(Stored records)
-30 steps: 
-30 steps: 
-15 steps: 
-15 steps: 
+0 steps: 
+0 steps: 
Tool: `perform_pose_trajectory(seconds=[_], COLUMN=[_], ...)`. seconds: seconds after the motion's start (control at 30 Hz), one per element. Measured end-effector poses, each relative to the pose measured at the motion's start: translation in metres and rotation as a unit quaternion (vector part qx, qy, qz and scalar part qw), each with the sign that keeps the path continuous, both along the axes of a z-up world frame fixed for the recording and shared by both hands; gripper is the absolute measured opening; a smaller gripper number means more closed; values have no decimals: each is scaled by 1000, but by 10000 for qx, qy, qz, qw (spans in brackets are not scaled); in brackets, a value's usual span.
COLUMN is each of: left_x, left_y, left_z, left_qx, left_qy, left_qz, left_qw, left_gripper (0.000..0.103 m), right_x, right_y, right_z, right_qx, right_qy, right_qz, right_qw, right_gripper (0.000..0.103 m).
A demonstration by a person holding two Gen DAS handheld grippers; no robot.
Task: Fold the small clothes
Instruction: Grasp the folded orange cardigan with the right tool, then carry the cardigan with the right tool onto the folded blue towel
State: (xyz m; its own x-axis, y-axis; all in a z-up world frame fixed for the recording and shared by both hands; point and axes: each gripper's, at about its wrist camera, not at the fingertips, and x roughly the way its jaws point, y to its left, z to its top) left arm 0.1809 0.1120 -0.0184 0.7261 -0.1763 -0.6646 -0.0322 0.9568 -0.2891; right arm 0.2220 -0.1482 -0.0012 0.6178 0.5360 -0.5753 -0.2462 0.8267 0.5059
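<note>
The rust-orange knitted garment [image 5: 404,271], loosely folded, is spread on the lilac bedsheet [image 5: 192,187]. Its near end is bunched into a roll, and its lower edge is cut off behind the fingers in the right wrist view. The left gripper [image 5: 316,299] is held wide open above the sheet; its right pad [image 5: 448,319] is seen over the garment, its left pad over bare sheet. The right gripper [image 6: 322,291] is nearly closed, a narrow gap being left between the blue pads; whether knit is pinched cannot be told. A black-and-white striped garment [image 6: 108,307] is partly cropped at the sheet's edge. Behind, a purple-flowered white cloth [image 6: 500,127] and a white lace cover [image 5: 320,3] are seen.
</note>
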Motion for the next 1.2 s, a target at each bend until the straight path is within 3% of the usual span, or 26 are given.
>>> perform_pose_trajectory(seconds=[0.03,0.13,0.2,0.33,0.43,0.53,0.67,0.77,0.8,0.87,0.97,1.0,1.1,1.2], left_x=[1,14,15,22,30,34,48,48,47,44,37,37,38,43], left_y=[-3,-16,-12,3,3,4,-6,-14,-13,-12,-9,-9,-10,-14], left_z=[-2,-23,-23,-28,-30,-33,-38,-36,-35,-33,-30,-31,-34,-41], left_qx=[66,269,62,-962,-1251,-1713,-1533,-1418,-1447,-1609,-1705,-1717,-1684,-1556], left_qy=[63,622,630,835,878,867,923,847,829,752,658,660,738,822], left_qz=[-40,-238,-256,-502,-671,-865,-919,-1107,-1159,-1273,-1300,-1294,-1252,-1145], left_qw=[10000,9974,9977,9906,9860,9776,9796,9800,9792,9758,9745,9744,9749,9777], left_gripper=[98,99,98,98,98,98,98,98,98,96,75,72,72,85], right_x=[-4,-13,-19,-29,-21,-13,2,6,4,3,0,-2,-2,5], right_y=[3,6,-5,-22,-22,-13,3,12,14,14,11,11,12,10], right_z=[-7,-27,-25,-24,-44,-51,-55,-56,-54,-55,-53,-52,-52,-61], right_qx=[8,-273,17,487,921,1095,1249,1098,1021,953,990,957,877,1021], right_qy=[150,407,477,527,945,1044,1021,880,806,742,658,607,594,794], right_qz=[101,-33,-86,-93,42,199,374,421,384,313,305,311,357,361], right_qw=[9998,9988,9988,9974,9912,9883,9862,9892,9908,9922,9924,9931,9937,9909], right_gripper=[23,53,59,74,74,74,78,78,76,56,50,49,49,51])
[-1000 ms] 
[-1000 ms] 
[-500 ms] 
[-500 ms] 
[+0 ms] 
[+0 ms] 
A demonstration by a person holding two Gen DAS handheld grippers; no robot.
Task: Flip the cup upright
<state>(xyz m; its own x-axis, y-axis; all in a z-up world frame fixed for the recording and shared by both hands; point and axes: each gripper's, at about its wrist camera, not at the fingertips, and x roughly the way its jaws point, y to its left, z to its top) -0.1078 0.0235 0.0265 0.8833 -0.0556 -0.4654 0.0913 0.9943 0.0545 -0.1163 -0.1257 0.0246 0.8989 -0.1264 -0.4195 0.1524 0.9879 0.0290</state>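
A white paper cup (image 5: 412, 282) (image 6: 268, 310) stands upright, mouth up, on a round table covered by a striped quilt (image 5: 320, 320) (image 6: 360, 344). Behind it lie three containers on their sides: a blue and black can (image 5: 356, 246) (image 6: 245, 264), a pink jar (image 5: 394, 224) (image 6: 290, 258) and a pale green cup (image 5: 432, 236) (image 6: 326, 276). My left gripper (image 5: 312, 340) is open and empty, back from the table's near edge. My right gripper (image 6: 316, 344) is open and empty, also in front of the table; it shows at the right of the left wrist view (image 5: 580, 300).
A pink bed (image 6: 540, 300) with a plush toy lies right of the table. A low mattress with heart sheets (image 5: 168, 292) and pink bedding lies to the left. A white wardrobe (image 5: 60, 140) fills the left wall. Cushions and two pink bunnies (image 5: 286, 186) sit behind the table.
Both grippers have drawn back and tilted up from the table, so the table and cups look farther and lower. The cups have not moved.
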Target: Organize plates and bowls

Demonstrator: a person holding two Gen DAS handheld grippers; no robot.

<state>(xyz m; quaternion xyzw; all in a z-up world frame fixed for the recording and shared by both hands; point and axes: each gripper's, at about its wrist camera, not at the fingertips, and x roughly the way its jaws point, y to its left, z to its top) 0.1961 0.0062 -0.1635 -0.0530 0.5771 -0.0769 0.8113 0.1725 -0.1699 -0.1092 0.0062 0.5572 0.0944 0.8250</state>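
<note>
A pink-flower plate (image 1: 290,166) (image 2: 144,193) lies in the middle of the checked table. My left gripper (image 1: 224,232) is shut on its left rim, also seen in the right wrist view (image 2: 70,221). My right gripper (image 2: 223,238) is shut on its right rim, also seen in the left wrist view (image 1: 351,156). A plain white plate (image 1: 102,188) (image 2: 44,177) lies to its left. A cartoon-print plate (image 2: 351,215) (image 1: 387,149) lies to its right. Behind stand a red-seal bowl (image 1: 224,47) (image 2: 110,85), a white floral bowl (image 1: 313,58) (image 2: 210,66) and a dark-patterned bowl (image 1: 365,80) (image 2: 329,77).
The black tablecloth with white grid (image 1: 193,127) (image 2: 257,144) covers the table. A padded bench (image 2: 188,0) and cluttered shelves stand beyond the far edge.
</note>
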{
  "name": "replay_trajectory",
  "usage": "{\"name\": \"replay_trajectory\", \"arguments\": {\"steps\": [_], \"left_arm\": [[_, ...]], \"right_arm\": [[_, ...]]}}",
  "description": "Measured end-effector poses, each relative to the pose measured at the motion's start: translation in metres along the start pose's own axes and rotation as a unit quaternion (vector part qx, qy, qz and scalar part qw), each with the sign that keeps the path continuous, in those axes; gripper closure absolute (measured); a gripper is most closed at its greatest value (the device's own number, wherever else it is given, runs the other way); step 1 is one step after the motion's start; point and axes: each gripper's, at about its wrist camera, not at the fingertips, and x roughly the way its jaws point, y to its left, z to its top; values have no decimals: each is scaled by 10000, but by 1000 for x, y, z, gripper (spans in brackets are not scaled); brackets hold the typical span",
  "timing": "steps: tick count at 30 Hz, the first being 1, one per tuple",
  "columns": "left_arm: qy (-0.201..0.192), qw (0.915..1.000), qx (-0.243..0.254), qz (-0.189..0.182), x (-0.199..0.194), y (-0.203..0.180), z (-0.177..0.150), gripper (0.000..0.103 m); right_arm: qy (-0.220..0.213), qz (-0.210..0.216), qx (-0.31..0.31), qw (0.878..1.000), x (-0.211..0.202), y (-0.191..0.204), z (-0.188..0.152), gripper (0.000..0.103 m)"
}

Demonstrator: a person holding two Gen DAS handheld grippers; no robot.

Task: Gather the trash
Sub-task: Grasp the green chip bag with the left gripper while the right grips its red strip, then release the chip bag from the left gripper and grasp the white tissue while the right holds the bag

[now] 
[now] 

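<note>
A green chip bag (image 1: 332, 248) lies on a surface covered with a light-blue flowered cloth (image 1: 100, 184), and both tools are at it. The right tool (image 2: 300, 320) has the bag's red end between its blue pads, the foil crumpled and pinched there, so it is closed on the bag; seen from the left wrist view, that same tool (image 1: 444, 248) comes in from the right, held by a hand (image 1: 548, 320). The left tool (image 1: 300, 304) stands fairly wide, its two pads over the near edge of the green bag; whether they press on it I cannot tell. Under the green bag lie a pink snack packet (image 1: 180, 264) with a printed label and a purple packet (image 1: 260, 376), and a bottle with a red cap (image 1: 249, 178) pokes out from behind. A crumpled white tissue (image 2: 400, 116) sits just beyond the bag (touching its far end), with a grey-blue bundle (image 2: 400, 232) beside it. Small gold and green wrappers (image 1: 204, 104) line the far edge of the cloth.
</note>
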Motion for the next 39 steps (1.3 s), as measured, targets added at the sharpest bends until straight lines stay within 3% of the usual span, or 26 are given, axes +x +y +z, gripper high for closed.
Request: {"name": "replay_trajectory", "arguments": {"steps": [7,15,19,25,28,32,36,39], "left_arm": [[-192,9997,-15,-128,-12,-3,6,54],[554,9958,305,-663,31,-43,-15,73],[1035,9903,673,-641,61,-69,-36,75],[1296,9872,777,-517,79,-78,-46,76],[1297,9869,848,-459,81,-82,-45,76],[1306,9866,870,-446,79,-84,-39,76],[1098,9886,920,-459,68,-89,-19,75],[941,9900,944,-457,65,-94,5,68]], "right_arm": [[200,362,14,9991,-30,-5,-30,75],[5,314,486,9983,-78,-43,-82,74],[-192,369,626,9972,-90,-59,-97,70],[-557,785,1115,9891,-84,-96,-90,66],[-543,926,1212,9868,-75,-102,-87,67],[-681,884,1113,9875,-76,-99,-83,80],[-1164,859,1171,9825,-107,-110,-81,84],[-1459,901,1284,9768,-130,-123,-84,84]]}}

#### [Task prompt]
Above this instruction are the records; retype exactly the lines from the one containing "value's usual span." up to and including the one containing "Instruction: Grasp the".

#### [Answer below]
Tool: `perform_pose_trajectory(seconds=[_], COLUMN=[_], ...)`. seconds: seconds after the motion's start (control at 30 Hz), one per element. Measured end-effector poses, each relative to the pose measured at the motion's start: translation in metres and rotation as a unit quaternion (vector part qx, qy, qz and scalar part qw), each with the sign that keeps the path continuous, both along the axes of a z-up world frame fixed for the recording and shared by both hands; gripper is the absolute measured opening; a smaller gripper number means more closed; values have no decimals: each is scaled by 1000, but by 10000 for qx, qy, qz, qw (spans in brackets are not scaled); in brackets, a value's usual span.
COLUMN is each of: left_x, left_y, left_z, left_qx, left_qy, left_qz, left_qw, left_gripper (0.000..0.103 m), right_x, right_y, right_z, right_qx, right_qy, right_qz, right_qw, right_gripper (0.000..0.103 m).
A demonstration by a person holding two Gen DAS handheld grippers; no robot.
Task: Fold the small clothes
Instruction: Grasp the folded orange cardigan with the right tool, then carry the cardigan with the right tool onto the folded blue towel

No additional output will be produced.